Compiere has been developed with Java EE.

==Database independence==
Compiere has been criticized for not being a pure open-source product because of its dependence on Oracle database (including the free Oracle XE); this is changing now, since version 2.5.2 Compiere is database independent to some extent. The project has released a Database Kit for porting Compiere to multiple databases. PostgreSQL, MySQL and Sybase ports are in Beta status. Compiere can also be run under the Firebird database using the Fyracle extensions, without porting.

Taking advantage of the Database Kit to create a port for the Apache Derby database the ER/Box project provides an integrated all-Java, all open source Compiere distribution. In addition to the Apache Derby database port ER/Box is also capable of running on PostgreSQL.
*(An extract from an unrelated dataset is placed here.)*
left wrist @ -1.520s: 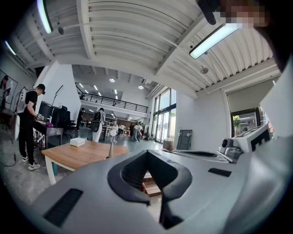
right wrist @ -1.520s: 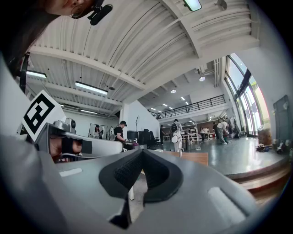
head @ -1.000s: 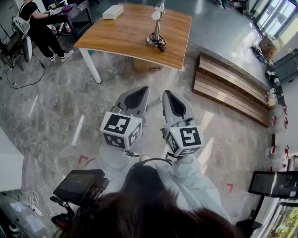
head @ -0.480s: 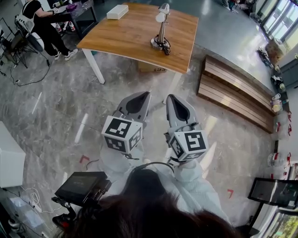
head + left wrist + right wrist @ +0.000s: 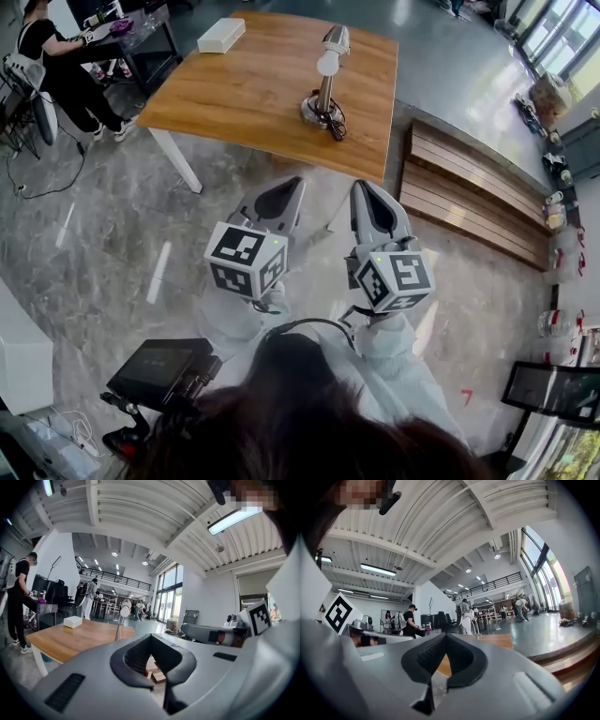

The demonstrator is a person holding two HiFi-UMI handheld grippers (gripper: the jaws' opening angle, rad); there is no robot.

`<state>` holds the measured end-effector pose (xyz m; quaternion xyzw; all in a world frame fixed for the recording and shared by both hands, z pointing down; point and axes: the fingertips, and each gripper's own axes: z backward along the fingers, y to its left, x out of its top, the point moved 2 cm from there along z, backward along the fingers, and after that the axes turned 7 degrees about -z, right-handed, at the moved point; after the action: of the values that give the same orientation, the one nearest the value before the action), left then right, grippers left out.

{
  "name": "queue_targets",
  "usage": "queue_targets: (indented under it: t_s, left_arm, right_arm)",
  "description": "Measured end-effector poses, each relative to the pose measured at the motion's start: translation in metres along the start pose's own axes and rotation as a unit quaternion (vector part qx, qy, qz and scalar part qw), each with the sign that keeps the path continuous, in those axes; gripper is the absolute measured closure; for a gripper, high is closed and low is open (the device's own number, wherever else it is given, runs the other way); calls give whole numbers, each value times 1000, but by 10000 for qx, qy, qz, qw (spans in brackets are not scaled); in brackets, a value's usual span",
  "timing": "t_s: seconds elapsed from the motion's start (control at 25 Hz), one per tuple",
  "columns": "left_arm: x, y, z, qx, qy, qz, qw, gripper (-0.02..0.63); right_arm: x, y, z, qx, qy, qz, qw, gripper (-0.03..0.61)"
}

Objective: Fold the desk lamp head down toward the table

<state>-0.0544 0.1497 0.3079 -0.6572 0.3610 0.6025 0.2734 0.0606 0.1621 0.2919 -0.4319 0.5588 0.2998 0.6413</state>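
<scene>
Two tongs are held side by side over the marble floor (image 5: 112, 234), near each other but not touching. The left tongs (image 5: 287, 184) are fully closed, pads together, with nothing between them. The right tongs (image 5: 364, 187) are likewise fully closed and empty. Both point ahead toward the desk (image 5: 244, 94), whose near edge lies ahead of their tips.

The desk lamp (image 5: 325, 82) stands on the desk ahead of the tongs, roughly between their two lines of aim and well apart from both. Its stem is upright and its head (image 5: 334, 39) is raised. Its round base (image 5: 315, 109) sits flat on the desk, with a dark cable (image 5: 336, 122) bunched just beside it.

Farther off, ahead and to the left of the left tongs, a white box (image 5: 221, 36) lies near the desk's far corner.
</scene>
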Motion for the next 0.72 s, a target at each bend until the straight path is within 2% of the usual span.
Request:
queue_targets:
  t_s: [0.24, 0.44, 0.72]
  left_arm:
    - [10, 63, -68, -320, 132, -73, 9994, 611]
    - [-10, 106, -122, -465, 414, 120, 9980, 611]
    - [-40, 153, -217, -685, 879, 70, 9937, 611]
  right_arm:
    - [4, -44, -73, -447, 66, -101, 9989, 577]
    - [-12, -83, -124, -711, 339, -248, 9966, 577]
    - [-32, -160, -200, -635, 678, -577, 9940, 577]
Compiere also works with the open-source alternative to Oracle database, EnterpriseDB. User documentation is still offered on a fee-based accessibility.

==Releases==

Compiere ERP + CRM released versions
| Version | Release date | Description |
|---|---|---|
| 1.0.0 Beta | 1999 | Preview version |
| 2.0.0 Beta | 2000 | Initial version of Compiere ERP + CRM |
| 2.3.1 Beta | 2001-10-10 | Compiere ERP + CRM Business Solution for Linux and Windows |
| 2.4.0 Beta | 2001-11-12 | Compiere ERP + CRM Business Solution for Linux and Windows |
| 2.4.2 | 2002-03-05 | Major release, for Linux and Windows |
| 2.4.2b | 2002-03-14 | Minor release, for Linux and Windows |
| 2.4.2d | 2002-06-17 | Minor release, for Linux and Windows |
| 2.4.3b | 2002-11-18 | Maintenance release, non-specific OS |
| 2.4.3c | 2002-12-12 | Maintenance release, non-specific OS |
| R2.4.4 | 2003-02-24 | Maintenance, non-specific platform release |
| R2.4.4a | 2003-03-21 | Maintenance, non-specific platform release |
| R2.4.4b | 2003-04-30 | Maintenance, non-specific platform release |
| R2.4.4c | 2003-05-15 | Maintenance, non-specific platform release |
| R2.5.0d | 2003-10-10 | Maintenance, non-specific platform release |
| R2.5.0d | 2003-12-03 | Maintenance, non-specific platform release |
| R2.5.0e | 2004-01-31 | Maintenance release for non-specific OS, Platform Specific releases were discontinued from now |
| R2.5.1 | 2004-02-18 | Major release |
| R2.5.1a | 2004-05-03 | Maintenance release |
| R2.5.1b | 2004-05-09 | Maintenance release |
| R2.5.1e | 2004-08-28 | Maintenance release |
| R2.5.1f | 2004-09-10 | Maintenance release |
| R2.5.1g | 2004-11-09 | Maintenance release |
| R2.5.2 | 2005-02-14 | Major release |
| R2.5.2a | 2005-02-27 | Maintenance release |
| R2.5.2b | 2005-03-19 | Maintenance release |
| R2.5.2c | 2005-05-09 | Maintenance release |
| R2.5.2d | 2005-06-02 | Maintenance release |
| R2.5.3a | 2005-10-29 | Maintenance release |
| R2.5.3b | 2006-02-25 | Maintenance release |
| R2.6.0a | 2006-11-04 | Maintenance release |
| R2.6.0c | 2007-02-11 | Maintenance release |
| R2.6.1 | 2007-05-14 | Major release |
| R3.0.0 | 2007-12-04 | Major release |
| R3.1.0 | 2008-08-06 | Major release |
| R3.2.0 | 2010-01-19 | Major release for Community |
| R3.3.0 | 2010-06-01 | Major release |

==See also==

- Comparison of CRM systems
- iDempiere, Adempiere, metasfresh, Openbravo (Compiere source code family)
- List of free and open source software packages

== Spin-offs ==
- Adempiere: Disagreement between a component of the Compiere user community and Compiere, Inc. resulted in the creation of this spin-off Open-Source project. The primary point of dispute was a belief by members of the user community that Compiere, Inc. had ignored the contributions and concerns of community members. Their claim was that the continuing direction of the product was driven mainly by Compiere, Inc.'s venture capital partners and not the user community at-large.
- metasfresh - originally based on ADempiere, developed in Germany.
- iDempiere also known as OSGI + ADempiere. It modularized the code through the OSGi framework so it allows a plugin architecture. Today it is the ERP project driven by the most widespread, active and open community (not backed by a single company).